Her witness reminds me of a great story I like to share when I’m leading retreats or speaking at conferences. I honestly don’t know where I first heard it, but it rings true on every level.
The scene is London, circa 1920. It’s a Sunday morning. A man steps onto the sidewalk from his hotel to witness a large number of people walking toward a church. Among them, he recognizes Bertrand Russell, a very public atheist. The man stops Russell and exclaims, “I did not think you accepted this message?” “I do not,” Russell replies, “but the man who is speaking believes with such conviction that I cannot stay away! I am compelled to listen!”
Belief that rings with authenticity is hard to resist.
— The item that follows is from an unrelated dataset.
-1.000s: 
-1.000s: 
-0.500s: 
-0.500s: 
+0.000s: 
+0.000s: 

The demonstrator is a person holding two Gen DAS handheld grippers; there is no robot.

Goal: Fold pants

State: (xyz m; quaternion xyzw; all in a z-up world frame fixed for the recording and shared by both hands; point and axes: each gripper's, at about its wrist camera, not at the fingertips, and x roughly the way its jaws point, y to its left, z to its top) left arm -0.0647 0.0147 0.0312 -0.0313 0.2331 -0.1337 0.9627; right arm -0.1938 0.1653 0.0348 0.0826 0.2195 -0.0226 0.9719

That’s what I feel when I step into the sanctuary or the CLC for worship at Wake Forest Presbyterian Church. There’s nothing showy about it, nothing formulaic, nothing super-religious, and nothing that judges those who doubt.
But the people in the pews, the musicians and the singers who lead worship, the ushers and the greeters, all those noisy children running around all over the place (and that woman who is speaking!). They believe! They believe with such authenticity and conviction.
So don’t miss out. There’s absolutely got to be something going on around here! Good news like this simply has to be shared!